# Task statement
Transcribe the listing exactly, so that nothing but the pictures is missing.
──────── Information shown ────────
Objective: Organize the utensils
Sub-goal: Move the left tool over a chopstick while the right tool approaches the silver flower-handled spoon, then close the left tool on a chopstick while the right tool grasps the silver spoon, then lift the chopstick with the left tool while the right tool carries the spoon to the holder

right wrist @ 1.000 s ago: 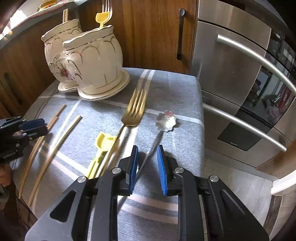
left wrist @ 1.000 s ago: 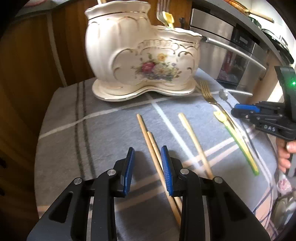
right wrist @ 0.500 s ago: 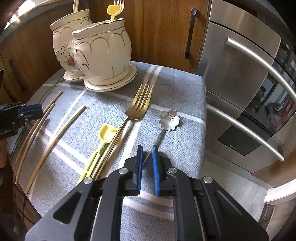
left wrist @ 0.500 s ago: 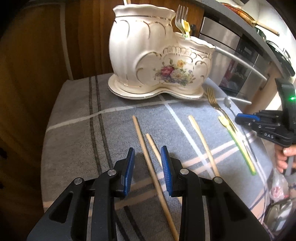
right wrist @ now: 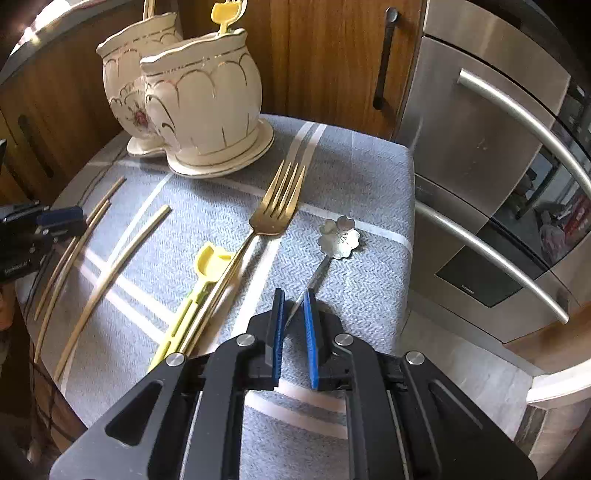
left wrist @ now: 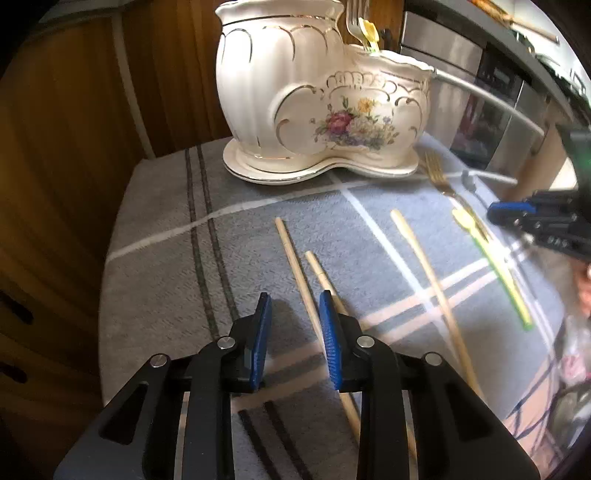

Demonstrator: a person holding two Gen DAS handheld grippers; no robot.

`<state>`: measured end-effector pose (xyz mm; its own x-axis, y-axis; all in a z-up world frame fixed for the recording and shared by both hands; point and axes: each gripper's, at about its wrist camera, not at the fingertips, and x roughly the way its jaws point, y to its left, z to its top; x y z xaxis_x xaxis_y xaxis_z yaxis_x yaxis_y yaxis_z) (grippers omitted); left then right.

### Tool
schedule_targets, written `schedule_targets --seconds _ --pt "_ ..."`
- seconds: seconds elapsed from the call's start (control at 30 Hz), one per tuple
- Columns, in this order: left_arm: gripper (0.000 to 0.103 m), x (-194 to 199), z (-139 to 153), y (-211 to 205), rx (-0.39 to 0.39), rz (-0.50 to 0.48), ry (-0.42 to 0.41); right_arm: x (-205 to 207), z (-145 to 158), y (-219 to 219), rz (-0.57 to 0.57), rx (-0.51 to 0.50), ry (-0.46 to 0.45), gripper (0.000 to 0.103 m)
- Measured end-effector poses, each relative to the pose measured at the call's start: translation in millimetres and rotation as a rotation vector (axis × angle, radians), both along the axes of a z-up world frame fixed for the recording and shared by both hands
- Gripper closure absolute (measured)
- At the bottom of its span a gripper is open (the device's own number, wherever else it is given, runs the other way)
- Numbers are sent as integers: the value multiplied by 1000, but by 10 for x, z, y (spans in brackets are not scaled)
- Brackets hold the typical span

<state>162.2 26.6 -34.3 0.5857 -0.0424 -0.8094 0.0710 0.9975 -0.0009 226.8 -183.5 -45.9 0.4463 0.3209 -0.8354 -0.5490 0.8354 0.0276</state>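
I am clenching the right gripper [right wrist: 293,325] on the thin handle of the flower-bowled spoon [right wrist: 339,238] — its pads are pinching the stem low down, likely so the bowl stays free ahead of the jaws for a handle-first drop into the ceramic holder [right wrist: 199,99]. That holder is standing well ahead and to the left of this claw, with 1 yellow utensil [right wrist: 223,13] already poking out of it. The gold fork [right wrist: 275,208] and the yellow-green utensil [right wrist: 207,266] are lying just to the claw's left. My left gripper [left wrist: 293,325] is closing, yet gripping nothing so far — 1 chopstick [left wrist: 295,266] is running up between its pads, a 2nd chopstick [left wrist: 321,275] is passing under the right pad, and a 3rd chopstick [left wrist: 424,266] is lying off to its right.
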Motion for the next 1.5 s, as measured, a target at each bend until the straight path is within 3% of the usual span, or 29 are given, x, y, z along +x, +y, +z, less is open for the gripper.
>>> schedule_targets --seconds 0.4,0.63,0.9,1.2,1.37,1.5 --pt "75 99 46 111 -51 -26 120 201 19 -33 1 -60 119 93" --pt "75 239 52 47 -23 -39 196 322 28 -42 -52 -38 160 93" --pt "92 268 49 8 52 -91 260 411 36 -148 -85 35 205 100" --pt "98 232 87 207 -29 -134 326 279 202 -136 -65 112 171 100" --pt "98 234 85 214 -18 -145 337 156 412 -122 -43 171 114 100" --pt "98 214 102 302 -63 -121 312 51 579 -116 -24 205 61 100"
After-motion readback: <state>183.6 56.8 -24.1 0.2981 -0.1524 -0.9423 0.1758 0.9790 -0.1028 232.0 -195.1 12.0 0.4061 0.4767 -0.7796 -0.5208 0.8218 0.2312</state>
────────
# Answer
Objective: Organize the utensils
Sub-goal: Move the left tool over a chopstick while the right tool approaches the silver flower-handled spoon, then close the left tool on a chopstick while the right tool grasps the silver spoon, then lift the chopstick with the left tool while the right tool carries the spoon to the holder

right wrist @ 1.000 s ago: 
left wrist @ 1.000 s ago: 
right wrist @ 0.500 s ago: 
left wrist @ 0.500 s ago: 
right wrist @ now: 
left wrist @ now: 

Demonstrator: a person holding two Gen DAS handheld grippers; no robot.

`<state>`: measured end-effector pose (xyz mm; its own x-axis, y-axis; all in a z-up world frame fixed for the recording and shared by both hands; point and axes: each gripper's, at about its wrist camera, not at the fingertips, and x roughly the way its jaws point, y to its left, z to its top; x y z xaxis_x xaxis_y xaxis_z yaxis_x yaxis_y yaxis_z) (grippers omitted); left then right.

### Tool
schedule_targets, written `schedule_targets --seconds _ --pt "_ ..."`
- seconds: seconds elapsed from the call's start (control at 30 Hz), one per tuple
- Columns, in this order: left_arm: gripper (0.000 to 0.103 m), x (-194 to 199), z (-139 to 153), y (-211 to 205), rx (-0.39 to 0.39), rz (-0.50 to 0.48), ry (-0.42 to 0.41); right_arm: x (-205 to 207), z (-145 to 158), y (-219 to 219), rz (-0.57 to 0.57), rx (-0.51 to 0.50), ry (-0.46 to 0.45), gripper (0.000 to 0.103 m)
- Measured end-effector poses, each relative to the pose measured at the call's start: translation in millimetres and rotation as a rotation vector (axis × angle, radians), both along the axes of a z-up world frame fixed for the recording and shared by both hands
- Gripper closure absolute (measured)
- At the bottom of its span a gripper is open (the device's own number, wherever else it is given, runs the other way)
- Numbers are sent as integers: the value multiplied by 1000, but by 10 for x, z, y (spans in brackets are not scaled)
- Brackets hold the typical span

<state>162.2 26.6 -34.3 0.5857 -0.0424 -0.8094 0.0710 0.9975 -0.0009 226.8 -183.5 -45.9 0.4463 0.3209 -0.8354 -0.5490 0.8354 0.0276</state>
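I am clenching the right gripper [right wrist: 293,325] on the thin handle of the flower-bowled spoon [right wrist: 339,238] — its pads are pinching the stem low down, likely so the bowl stays free ahead of the jaws for a handle-first drop into the ceramic holder [right wrist: 199,99]. That holder is standing well ahead and to the left of this claw, with 1 yellow utensil [right wrist: 223,13] already poking out of it. The gold fork [right wrist: 275,208] and the yellow-green utensil [right wrist: 207,266] are lying just to the claw's left. My left gripper [left wrist: 293,325] is closing, yet gripping nothing so far — 1 chopstick [left wrist: 295,266] is running up between its pads, a 2nd chopstick [left wrist: 321,275] is passing under the right pad, and a 3rd chopstick [left wrist: 424,266] is lying off to its right.
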Motion for the next 1.5 s, as measured, a target at each bend until the straight path is within 3% of the usual span, or 29 are given, x, y, z along +x, +y, +z, less is open for the gripper.
>>> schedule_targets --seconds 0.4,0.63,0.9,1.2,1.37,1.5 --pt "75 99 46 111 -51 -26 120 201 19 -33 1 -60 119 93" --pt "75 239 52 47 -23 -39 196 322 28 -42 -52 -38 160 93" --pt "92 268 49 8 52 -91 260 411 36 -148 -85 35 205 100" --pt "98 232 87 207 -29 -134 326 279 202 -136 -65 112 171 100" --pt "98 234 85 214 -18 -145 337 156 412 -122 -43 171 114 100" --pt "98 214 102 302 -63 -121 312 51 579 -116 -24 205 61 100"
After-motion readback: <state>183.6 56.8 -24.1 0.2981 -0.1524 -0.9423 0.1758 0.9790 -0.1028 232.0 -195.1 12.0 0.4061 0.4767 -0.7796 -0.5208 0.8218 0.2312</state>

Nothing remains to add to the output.